▶ **What to do**: Pictures aside, repeat every record below exactly.

^^^^^^^^^^^^^^^^

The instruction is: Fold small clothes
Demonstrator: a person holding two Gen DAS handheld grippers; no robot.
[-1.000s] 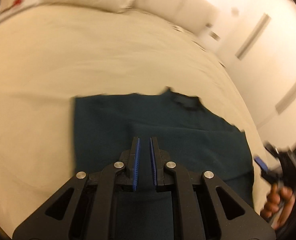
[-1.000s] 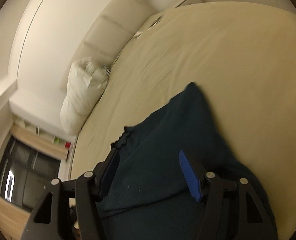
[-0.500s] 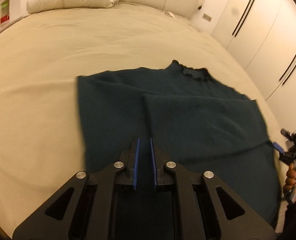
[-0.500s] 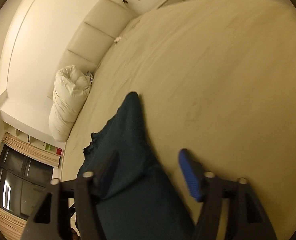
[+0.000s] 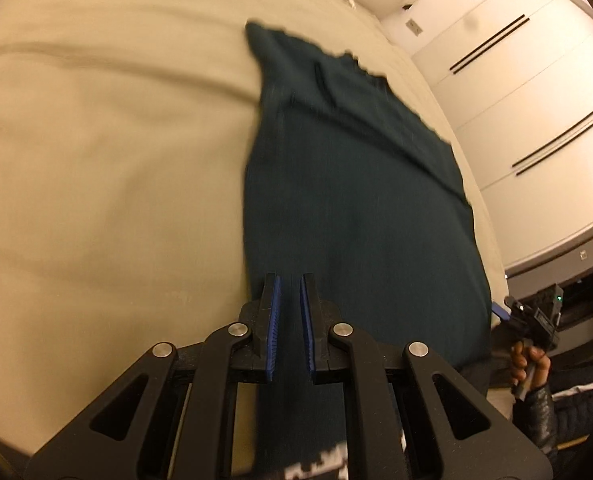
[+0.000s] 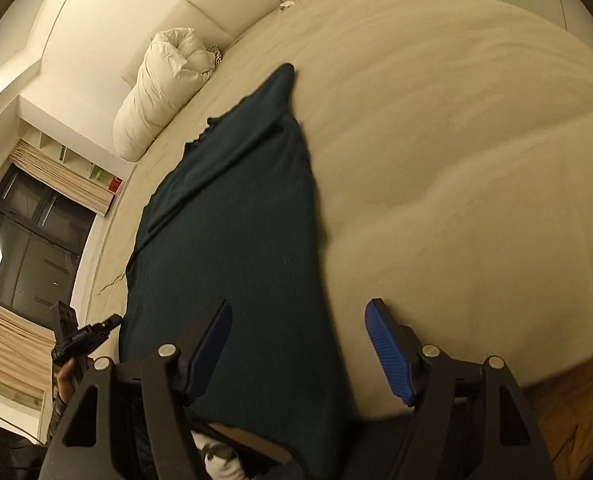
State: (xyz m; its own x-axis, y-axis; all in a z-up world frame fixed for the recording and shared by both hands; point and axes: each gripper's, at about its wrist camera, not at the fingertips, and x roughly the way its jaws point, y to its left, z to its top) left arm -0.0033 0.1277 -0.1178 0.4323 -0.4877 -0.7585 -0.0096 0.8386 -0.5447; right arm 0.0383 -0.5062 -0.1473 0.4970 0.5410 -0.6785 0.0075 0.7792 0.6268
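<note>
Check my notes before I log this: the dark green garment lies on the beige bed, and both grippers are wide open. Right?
Not quite. The garment does lie on the bed, but only the right gripper is open, as the right wrist view shows. The left gripper is nearly shut, its blue pads close together in the left wrist view.
</note>
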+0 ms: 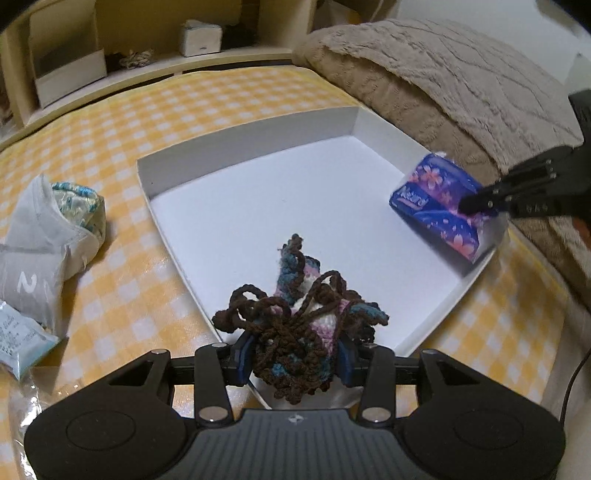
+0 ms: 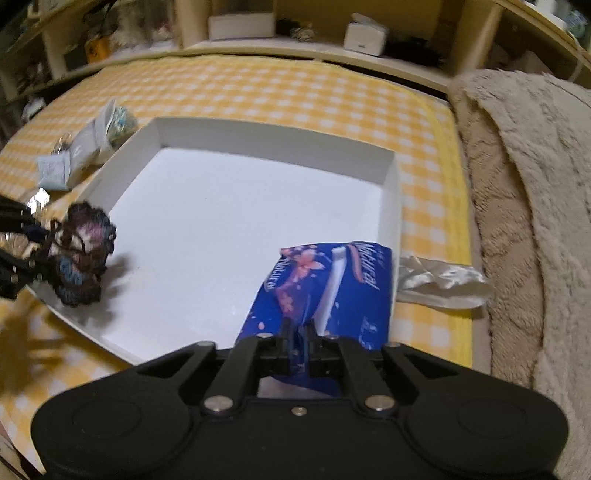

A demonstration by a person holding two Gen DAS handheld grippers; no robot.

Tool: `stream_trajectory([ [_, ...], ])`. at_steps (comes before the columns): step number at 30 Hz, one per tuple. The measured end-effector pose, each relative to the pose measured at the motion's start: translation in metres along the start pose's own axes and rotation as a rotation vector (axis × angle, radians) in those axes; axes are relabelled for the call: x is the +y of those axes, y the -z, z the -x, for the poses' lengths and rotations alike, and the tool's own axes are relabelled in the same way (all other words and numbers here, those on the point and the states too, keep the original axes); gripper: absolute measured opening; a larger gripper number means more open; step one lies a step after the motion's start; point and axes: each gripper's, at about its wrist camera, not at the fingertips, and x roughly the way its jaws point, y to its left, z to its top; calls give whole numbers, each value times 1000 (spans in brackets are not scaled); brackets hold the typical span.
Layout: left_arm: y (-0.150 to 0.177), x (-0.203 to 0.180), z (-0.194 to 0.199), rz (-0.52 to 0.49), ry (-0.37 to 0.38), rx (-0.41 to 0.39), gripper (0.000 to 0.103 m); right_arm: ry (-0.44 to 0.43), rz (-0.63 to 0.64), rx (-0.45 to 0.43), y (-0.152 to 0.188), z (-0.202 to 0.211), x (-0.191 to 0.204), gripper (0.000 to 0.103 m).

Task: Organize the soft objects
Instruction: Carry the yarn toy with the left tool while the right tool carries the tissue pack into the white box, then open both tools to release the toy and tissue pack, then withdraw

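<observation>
A shallow white box lies on the yellow checked bed. My left gripper is shut on a brown, blue and pink crocheted piece, held over the box's near edge; it also shows in the right wrist view. My right gripper is shut on a blue flowered tissue pack, held over the box's right side. The pack and the right gripper show at the right in the left wrist view.
A grey-white wrapped bundle and a small pale packet lie left of the box. A beige fluffy blanket is heaped at the right. A white crumpled cloth lies beside the box. Shelves with boxes run behind.
</observation>
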Motion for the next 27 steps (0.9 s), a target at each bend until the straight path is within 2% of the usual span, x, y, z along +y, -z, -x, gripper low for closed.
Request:
stream_trajectory([
  [3, 2, -3, 1, -16, 3, -4, 53, -3, -35, -25, 1, 8, -2, 18],
  [5, 3, -4, 5, -13, 8, -12, 54, -11, -50, -46, 1, 15, -2, 29],
  [6, 4, -4, 8, -8, 6, -19, 54, -12, -53, -49, 2, 18, -1, 31],
  [13, 6, 2, 22, 39, 24, -51, 56, 42, -142, -65, 19, 28, 3, 32],
  [17, 4, -1, 30, 39, 12, -54, 62, 67, -176, -59, 27, 16, 1, 31],
  [22, 5, -1, 39, 42, -1, -68, 63, 82, -175, -16, 31, -6, 4, 31],
  [24, 5, 0, 43, 50, 5, -84, 60, 82, -184, -22, 31, -4, 5, 31],
  [27, 3, -2, 45, 52, 24, -96, 44, 65, -210, -43, 32, 7, 6, 31],
])
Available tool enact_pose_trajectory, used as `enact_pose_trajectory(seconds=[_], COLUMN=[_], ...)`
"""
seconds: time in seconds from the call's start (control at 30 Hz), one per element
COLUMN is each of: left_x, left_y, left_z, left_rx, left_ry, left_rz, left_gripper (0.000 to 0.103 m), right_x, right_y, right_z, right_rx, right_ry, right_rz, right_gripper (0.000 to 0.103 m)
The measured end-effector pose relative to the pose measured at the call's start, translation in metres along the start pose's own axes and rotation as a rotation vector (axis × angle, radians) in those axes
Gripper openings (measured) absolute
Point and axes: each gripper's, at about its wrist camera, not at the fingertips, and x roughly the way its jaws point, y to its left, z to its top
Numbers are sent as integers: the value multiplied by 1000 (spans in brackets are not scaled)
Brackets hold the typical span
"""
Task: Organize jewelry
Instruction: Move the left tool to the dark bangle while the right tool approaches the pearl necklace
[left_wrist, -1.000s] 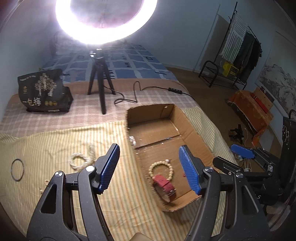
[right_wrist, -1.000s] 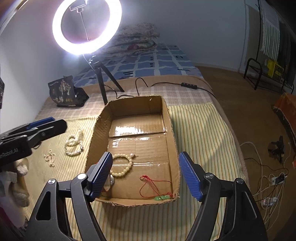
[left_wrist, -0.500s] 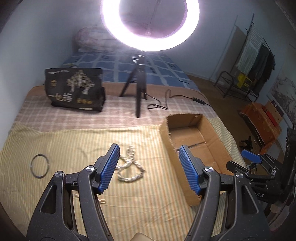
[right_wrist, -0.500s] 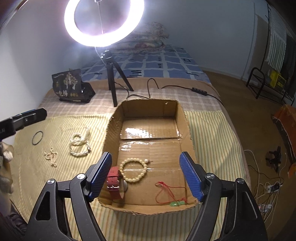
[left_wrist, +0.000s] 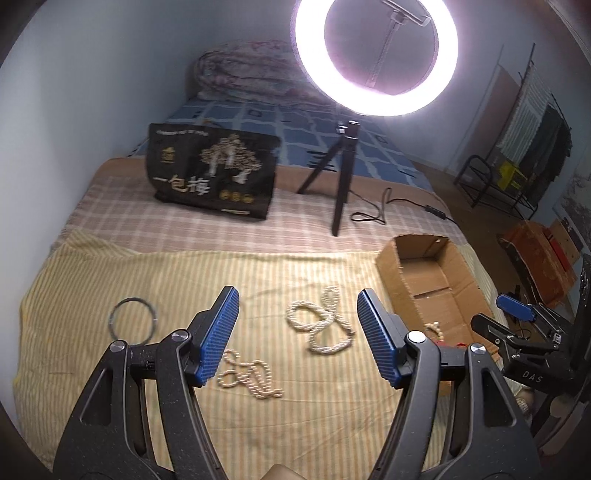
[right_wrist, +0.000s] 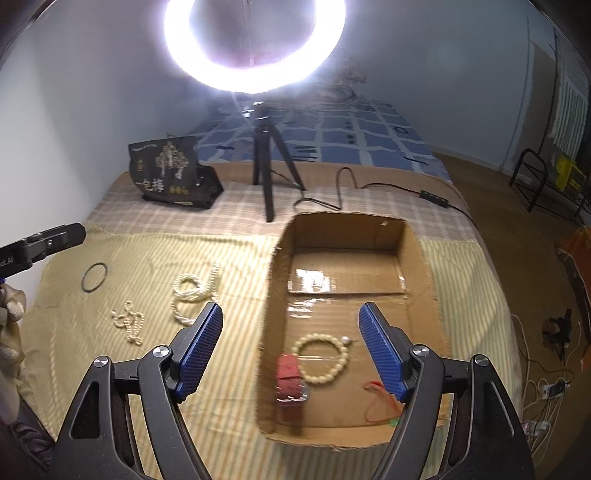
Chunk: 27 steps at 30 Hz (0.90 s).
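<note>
Both tongs, left (left_wrist: 297, 334) and right (right_wrist: 291, 347), gape empty.

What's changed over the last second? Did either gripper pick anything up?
No pickup. The left gripper swung away from the cardboard box to over the twisted pearl necklace and small pearl strand, jaws open and empty. The right gripper drifted over the box, open. The jewelry stayed put.

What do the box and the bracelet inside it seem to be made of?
Box: brown corrugated cardboard, with rough cut edges; glossy strips on its floor look like clear tape. Bracelet: round cream beads with a soft sheen, perhaps wood, bone or plastic; the look leaves it open.
</note>
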Motion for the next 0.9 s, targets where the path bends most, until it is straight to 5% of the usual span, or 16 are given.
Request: enact_pose_trajectory(seconds=[0.33,0.9], left_x=[-8,14], left_y=[51,152], left_z=[-5,-23], left_rx=[-46,-229], left_ry=[17,134], left_rz=[53,129], left_gripper=[68,68], right_x=[22,85], right_y=[42,106], right_z=[5,6], right_rx=[-25,-91], right_ry=[5,193], right_rz=[106,239], right_gripper=[76,76])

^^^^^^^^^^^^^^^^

▶ **Response to the task**:
The instruction is: Fold small clothes
Demonstrator: a person holding two Gen DAS handheld grippers; no robot.
[-1.000s] 
[-1.000s] 
[-0.500s] 
[-0.500s] 
[+0.000s] 
[+0.000s] 
State: (xyz m; its own x-axis, y-axis; all in a z-up world frame fixed for the recording and shared by both hands; point and axes: each gripper's, at about its wrist camera, not at the fingertips, and x roughly the way its jaws point, y to its left, z to its top) left arm -0.0033 0.1277 -0.1178 0.4323 -0.4877 -0.7585 -0.0096 0.8386 -0.5447; right arm 0.0383 -0.5062 -0.1473 0.4970 0.5410 -0.6785 0.0075 0.7792 0.6268
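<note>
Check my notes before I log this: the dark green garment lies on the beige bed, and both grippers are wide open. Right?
Not quite. The garment does lie on the bed, but only the right gripper is open, as the right wrist view shows. The left gripper is nearly shut, its blue pads close together in the left wrist view.
</note>
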+0 ms: 
+0 ms: 

A demonstration by a person holding two Gen DAS handheld grippers; no robot.

Tool: `stream_trajectory([ [_, ...], ])`. at_steps (comes before the columns): step number at 30 Hz, one per tuple. The measured end-effector pose, each relative to the pose measured at the motion's start: translation in metres along the start pose's own axes and rotation as a rotation vector (axis × angle, radians) in those axes; axes are relabelled for the call: x is the +y of those axes, y the -z, z the -x, for the poses' lengths and rotations alike, and the tool's own axes are relabelled in the same way (all other words and numbers here, those on the point and the states too, keep the original axes); gripper: absolute measured opening; a larger gripper number means more open; step one lies a step after the motion's start; point and axes: each gripper's, at about its wrist camera, not at the fingertips, and x roughly the way its jaws point, y to its left, z to its top; calls give whole numbers, each value times 1000 (spans in brackets are not scaled); brackets hold the typical span.
Layout: left_arm: y (-0.150 to 0.177), x (-0.203 to 0.180), z (-0.194 to 0.199), rz (-0.52 to 0.49), ry (-0.37 to 0.38), rx (-0.41 to 0.39), gripper (0.000 to 0.103 m); right_arm: ry (-0.44 to 0.43), rz (-0.63 to 0.64), rx (-0.45 to 0.43), y (-0.152 to 0.188), z (-0.202 to 0.211), x (-0.191 to 0.204), gripper (0.000 to 0.103 m).

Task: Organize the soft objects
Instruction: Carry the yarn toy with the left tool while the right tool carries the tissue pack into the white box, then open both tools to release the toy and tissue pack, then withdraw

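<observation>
A shallow white box lies on the yellow checked bed. My left gripper is shut on a brown, blue and pink crocheted piece, held over the box's near edge; it also shows in the right wrist view. My right gripper is shut on a blue flowered tissue pack, held over the box's right side. The pack and the right gripper show at the right in the left wrist view.
A grey-white wrapped bundle and a small pale packet lie left of the box. A beige fluffy blanket is heaped at the right. A white crumpled cloth lies beside the box. Shelves with boxes run behind.
</observation>
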Motion for the next 27 steps (0.9 s), a target at each bend until the straight path is within 2% of the usual span, x, y, z along +y, -z, -x, gripper low for closed.
Request:
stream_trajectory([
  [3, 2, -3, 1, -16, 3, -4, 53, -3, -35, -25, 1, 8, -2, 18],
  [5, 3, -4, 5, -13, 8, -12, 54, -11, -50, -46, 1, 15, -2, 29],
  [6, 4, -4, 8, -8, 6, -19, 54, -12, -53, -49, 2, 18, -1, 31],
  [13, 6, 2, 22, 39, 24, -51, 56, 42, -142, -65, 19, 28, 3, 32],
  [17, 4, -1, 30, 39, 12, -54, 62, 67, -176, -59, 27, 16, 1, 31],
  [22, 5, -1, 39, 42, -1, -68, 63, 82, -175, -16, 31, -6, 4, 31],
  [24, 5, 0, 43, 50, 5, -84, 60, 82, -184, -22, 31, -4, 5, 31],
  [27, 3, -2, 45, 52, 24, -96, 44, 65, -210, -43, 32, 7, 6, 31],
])
Available tool enact_pose_trajectory, used as `enact_pose_trajectory(seconds=[_], COLUMN=[_], ...)`
"""
seconds: time in seconds from the call's start (control at 30 Hz), one per element
COLUMN is each of: left_x, left_y, left_z, left_rx, left_ry, left_rz, left_gripper (0.000 to 0.103 m), right_x, right_y, right_z, right_rx, right_ry, right_rz, right_gripper (0.000 to 0.103 m)
The measured end-effector pose relative to the pose measured at the call's start, translation in metres along the start pose's own axes and rotation as a rotation vector (axis × angle, radians) in those axes
Gripper openings (measured) absolute
Point and axes: each gripper's, at about its wrist camera, not at the fingertips, and x roughly the way its jaws point, y to its left, z to its top
Numbers are sent as integers: the value multiplied by 1000 (spans in brackets are not scaled)
Brackets hold the typical span
"""
Task: Organize jewelry
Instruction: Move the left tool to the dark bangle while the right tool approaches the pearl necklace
[left_wrist, -1.000s] 
[right_wrist, -1.000s] 
[left_wrist, -0.500s] 
[right_wrist, -0.500s] 
[left_wrist, +0.000s] 
[right_wrist, +0.000s] 
Chunk: 27 steps at 30 Hz (0.90 s).
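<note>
Both tongs, left (left_wrist: 297, 334) and right (right_wrist: 291, 347), gape empty.

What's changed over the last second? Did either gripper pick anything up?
No pickup. The left gripper swung away from the cardboard box to over the twisted pearl necklace and small pearl strand, jaws open and empty. The right gripper drifted over the box, open. The jewelry stayed put.

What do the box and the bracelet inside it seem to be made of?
Box: brown corrugated cardboard, with rough cut edges; glossy strips on its floor look like clear tape. Bracelet: round cream beads with a soft sheen, perhaps wood, bone or plastic; the look leaves it open.
</note>
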Motion for the next 0.9 s, targets where the path bends most, until it is straight to 5% of the usual span, or 16 are given.
Request: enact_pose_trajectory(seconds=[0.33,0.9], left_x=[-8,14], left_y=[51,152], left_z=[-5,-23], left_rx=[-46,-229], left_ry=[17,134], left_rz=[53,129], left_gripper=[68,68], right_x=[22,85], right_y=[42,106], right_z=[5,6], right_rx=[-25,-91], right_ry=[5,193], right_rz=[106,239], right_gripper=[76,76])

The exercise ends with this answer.